What you have to do
Repeat the data exactly, leaving out any image.

Data provided
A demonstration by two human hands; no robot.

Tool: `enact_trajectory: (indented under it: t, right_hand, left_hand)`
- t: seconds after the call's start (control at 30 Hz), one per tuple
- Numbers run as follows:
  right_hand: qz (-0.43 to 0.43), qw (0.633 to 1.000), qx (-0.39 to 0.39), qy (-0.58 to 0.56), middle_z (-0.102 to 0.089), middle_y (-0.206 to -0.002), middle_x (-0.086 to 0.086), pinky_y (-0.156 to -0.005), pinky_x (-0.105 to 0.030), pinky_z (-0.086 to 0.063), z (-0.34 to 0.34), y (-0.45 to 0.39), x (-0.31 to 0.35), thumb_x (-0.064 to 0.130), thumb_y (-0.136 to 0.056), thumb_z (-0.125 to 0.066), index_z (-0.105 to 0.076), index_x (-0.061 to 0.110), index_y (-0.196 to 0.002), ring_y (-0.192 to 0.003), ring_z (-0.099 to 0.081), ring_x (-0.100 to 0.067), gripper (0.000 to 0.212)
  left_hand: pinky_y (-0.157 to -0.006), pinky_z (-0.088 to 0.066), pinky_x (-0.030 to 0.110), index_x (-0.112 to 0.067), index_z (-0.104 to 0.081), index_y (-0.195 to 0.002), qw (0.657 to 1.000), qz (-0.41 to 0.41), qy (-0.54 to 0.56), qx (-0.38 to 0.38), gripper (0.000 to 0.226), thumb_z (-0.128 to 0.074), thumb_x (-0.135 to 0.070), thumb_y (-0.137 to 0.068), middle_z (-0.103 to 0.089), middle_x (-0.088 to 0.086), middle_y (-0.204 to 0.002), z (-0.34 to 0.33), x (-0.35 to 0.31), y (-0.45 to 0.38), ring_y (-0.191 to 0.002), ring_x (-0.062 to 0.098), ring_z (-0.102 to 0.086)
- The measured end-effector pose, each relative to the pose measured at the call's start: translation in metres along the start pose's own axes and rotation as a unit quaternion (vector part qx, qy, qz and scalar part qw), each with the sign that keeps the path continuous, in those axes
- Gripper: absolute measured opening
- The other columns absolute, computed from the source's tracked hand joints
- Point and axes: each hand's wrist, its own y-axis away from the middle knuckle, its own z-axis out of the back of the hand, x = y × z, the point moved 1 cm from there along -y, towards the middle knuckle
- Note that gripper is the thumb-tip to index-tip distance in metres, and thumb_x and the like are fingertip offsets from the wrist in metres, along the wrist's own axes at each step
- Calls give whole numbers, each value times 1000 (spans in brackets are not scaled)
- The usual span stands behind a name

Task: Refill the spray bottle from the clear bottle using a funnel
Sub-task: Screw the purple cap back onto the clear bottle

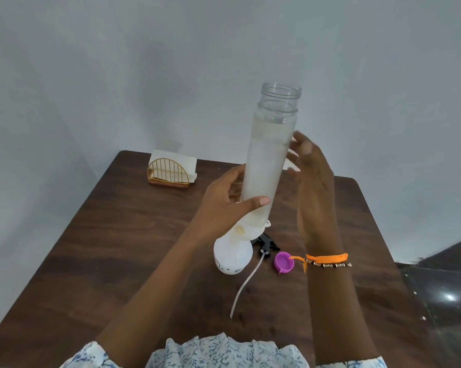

Reply
A demonstration by two human hands; no robot.

Tool: `enact_trajectory: (indented under it: t, right_hand, left_hand)`
- t: seconds after the call's start (control at 30 Hz), one per tuple
- Numbers run as follows:
  right_hand: qz (-0.43 to 0.43), qw (0.633 to 1.000), qx (-0.39 to 0.39), qy (-0.58 to 0.56), middle_z (-0.102 to 0.089), middle_y (-0.206 to -0.002), middle_x (-0.086 to 0.086), pinky_y (-0.156 to -0.005), pinky_x (-0.105 to 0.030), pinky_z (-0.086 to 0.063), z (-0.34 to 0.34), y (-0.45 to 0.39), x (-0.31 to 0.35), thumb_x (-0.064 to 0.130), thumb_y (-0.136 to 0.056), thumb_z (-0.125 to 0.066), index_z (-0.105 to 0.076), index_x (-0.061 to 0.110), index_y (-0.196 to 0.002), ring_y (-0.192 to 0.003), ring_z (-0.099 to 0.081), ring_x (-0.100 to 0.067), gripper (0.000 to 0.212)
  left_hand: pinky_y (-0.157 to -0.006), pinky_z (-0.088 to 0.066), pinky_x (-0.030 to 0.110), index_x (-0.112 to 0.067), index_z (-0.104 to 0.081), index_y (-0.195 to 0.002), qw (0.657 to 1.000), qz (-0.41 to 0.41), qy (-0.54 to 0.56), qx (-0.38 to 0.38), gripper (0.000 to 0.226), thumb_z (-0.128 to 0.074), thumb_x (-0.135 to 0.070), thumb_y (-0.137 to 0.068), middle_z (-0.103 to 0.089), middle_x (-0.088 to 0.086), middle_y (-0.204 to 0.002), z (-0.34 to 0.33), x (-0.35 to 0.31), y (-0.45 to 0.38), ring_y (-0.191 to 0.002), ring_x (-0.062 to 0.098), ring_z (-0.102 to 0.086)
- The measured end-effector pose, each relative to the pose measured at the call's start: translation in metres along the start pose's own axes and rotation as a unit quaternion (vector part qx, qy, qz and scalar part qw), each with the sign that keeps the path continuous, in those axes
- Gripper: absolute measured opening
- The other columns absolute, computed from the source's tracked hand joints
- Point and axes: each hand's wrist, its own y-axis away from the middle knuckle, its own z-axis out of the back of the hand, x = y × z, the point moved 1 cm from there along -y, towards the middle knuckle
- Note that gripper is the thumb-tip to index-tip distance in metres, and thumb_x and the like are fingertip offsets from the wrist in metres, along the wrist's own axes at each step
- Calls give whole numbers, each value times 1000 (spans in brackets are not scaled)
- The usual span stands behind a name

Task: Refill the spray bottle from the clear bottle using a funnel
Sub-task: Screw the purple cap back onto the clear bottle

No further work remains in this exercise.